Pozdrawiam Ewę i Piasta. Czy będzie odzew? Miłych snów.

Opublikowano

Będzie.
Właśnie to chciałem powiedzieć, tylko wciąż nieodkryte jest wnętrze poety i pytanie - co poeta miał na myśli pisząc ten wiersz?
Czy wy się tak, imienniczki, nie wspieracie czasem mocno???
Ale ja nic nie mówię... ja tylko tak, hihihi
Pozdrawiam miło Piast

Opublikowano

po pierwsze: Piaście, jaki poeta? gdzie tam moim wypocinkom do poezji? miej tę łaskawość i nie obrażaj Poetów:)
po drugie: Ewciu, tak się zastanawiałam, czy szaraczki wróbelki ktoś odgadnie:) no jasne, że człowiek potrzebuje człowieka. a interpretacje mogą przecież być różniste, a więc zarówno podział na "mieszczuchów" i "wieśniaków" jak i na "bogaczy" i "biedaków" jest dobry.
po trzecie: imienniczki muszą trzymać się razem:) ale oczywiście jesteśmy dalekie od tworzenia TWA:)

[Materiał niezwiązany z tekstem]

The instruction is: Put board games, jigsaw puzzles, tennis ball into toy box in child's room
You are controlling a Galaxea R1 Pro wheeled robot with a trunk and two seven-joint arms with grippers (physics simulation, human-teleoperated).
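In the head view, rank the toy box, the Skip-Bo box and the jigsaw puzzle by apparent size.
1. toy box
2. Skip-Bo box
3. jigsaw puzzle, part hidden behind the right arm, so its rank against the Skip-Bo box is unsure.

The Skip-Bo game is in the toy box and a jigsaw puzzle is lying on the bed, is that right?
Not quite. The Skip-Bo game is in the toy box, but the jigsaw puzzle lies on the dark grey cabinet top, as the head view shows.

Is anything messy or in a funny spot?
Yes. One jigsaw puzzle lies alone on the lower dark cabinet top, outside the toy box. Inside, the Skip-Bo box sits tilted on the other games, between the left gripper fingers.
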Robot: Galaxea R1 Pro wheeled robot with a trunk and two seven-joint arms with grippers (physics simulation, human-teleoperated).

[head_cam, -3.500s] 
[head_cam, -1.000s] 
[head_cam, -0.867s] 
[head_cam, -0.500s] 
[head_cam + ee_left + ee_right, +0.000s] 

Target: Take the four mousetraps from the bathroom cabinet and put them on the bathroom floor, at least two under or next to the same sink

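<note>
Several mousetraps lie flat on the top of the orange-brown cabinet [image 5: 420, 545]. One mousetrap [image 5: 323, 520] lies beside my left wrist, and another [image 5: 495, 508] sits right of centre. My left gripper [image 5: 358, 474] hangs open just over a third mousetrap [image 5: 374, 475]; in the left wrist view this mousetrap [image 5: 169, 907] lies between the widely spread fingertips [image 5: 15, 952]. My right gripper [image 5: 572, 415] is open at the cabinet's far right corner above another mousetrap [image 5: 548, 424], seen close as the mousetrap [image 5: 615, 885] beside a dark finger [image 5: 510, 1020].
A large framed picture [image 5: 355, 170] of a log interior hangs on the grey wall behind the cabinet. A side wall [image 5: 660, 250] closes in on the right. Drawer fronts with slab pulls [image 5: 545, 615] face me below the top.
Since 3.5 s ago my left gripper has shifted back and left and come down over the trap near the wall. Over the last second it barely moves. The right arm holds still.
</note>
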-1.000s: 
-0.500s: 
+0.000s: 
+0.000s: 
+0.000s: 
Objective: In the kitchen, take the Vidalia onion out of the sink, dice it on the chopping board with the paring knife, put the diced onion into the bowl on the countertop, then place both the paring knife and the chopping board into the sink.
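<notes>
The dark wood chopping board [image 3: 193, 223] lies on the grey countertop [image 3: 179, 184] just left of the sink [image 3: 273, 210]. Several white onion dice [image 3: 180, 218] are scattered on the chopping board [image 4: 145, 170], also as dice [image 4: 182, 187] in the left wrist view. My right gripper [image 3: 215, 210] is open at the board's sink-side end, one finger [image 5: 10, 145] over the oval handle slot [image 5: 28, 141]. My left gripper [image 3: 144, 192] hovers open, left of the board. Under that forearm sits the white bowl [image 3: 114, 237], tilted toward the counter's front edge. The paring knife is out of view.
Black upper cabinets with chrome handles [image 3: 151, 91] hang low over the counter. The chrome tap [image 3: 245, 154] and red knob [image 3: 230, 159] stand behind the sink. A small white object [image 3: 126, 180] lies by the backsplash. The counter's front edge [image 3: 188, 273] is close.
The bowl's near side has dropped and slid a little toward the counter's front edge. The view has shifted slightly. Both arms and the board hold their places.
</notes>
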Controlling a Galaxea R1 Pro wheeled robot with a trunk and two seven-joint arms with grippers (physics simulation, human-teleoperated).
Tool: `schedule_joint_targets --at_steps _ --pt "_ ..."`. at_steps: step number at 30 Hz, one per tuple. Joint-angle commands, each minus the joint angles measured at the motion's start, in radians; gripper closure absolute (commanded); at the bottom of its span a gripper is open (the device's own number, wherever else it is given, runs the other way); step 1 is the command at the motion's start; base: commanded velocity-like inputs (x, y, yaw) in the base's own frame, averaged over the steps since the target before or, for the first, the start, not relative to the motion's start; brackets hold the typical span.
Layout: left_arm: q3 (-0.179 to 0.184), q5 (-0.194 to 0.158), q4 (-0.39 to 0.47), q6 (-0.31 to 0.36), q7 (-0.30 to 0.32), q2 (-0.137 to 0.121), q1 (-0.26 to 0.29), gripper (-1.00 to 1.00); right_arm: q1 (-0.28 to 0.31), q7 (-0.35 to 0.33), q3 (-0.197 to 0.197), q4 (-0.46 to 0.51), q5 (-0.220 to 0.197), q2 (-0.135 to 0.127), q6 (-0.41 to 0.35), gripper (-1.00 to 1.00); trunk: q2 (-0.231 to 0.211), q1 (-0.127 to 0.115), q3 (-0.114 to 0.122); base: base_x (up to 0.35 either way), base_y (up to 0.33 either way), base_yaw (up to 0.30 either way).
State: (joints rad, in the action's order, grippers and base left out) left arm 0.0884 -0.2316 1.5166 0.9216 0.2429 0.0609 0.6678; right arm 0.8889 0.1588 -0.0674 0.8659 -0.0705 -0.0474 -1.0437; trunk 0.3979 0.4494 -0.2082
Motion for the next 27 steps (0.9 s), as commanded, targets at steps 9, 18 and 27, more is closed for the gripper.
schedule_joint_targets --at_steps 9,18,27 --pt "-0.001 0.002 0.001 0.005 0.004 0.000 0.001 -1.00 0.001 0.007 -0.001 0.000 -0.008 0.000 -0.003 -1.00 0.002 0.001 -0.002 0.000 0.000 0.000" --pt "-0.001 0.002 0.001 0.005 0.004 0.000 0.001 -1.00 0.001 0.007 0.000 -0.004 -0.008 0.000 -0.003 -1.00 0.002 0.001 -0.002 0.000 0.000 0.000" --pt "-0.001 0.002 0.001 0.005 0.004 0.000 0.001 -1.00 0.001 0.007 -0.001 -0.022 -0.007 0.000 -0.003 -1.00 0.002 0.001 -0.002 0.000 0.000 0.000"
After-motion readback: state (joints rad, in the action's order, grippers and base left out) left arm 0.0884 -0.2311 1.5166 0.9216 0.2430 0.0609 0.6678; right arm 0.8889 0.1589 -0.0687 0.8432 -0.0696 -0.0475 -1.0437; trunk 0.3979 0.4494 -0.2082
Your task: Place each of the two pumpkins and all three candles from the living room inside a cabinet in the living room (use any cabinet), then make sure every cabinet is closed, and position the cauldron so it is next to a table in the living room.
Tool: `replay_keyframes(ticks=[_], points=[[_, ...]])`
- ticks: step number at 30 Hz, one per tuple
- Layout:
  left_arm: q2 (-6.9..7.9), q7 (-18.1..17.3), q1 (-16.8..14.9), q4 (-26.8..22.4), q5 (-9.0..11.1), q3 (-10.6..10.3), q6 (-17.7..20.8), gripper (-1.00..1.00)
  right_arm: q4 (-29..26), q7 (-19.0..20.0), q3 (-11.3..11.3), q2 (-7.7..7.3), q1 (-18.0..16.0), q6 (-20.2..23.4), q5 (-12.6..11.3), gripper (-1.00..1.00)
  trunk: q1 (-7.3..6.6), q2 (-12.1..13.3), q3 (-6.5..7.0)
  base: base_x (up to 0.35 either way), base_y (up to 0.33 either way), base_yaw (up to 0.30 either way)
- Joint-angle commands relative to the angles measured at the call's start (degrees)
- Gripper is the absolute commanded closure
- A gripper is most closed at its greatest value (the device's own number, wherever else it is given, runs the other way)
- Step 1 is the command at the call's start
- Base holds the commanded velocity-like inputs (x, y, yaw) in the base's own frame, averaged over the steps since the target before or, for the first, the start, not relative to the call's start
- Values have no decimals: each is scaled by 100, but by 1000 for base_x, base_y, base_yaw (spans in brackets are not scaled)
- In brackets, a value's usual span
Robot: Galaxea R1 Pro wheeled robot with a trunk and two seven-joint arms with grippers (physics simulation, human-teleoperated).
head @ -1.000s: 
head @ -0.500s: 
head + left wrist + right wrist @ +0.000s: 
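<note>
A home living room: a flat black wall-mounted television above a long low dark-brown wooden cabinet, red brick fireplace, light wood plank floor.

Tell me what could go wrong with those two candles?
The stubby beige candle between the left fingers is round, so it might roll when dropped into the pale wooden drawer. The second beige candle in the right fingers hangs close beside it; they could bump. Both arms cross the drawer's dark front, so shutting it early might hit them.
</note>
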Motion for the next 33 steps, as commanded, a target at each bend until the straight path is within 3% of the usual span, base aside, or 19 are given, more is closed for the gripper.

bardzo serdecznie dziękuję Wam za odwiedzinki:) i pozdrawiam ciepluteńko:*
ER

Opublikowano

Bardzo lubię wróble, to takie urwisy wśród ptactwa. Często przyglądam się ich walce z gołębiami o okruchy i podziwiam ich spryt. Niby szary ludek, ale doskonale radzący sobie nawet w miejskich warunkach.
Pod Waszymi porównaniami do ludzi, jak najbardziej się podpisuję.
pozdrawiam serdecznie

Opublikowano

Beenie, też lubię patrzeć na wróble:)

Michale, modlitwa...nie chcę tutaj bawić się w głoszenie kazań, ale ktoś kiedyś ładnie powiedział, że "tak jak całe życie człowieka powinno być jedną wielką modlitwą, tak wszystkim co się dzieje modli się przyroda- wiatr gdy wieje, deszcz, gdy pada, rzeka gdy płynie". a gdzie prośby, tam modlitwa. modlitwa to każde słowo skierowane do Boga, a niekoniecznie wielkie obrzędy.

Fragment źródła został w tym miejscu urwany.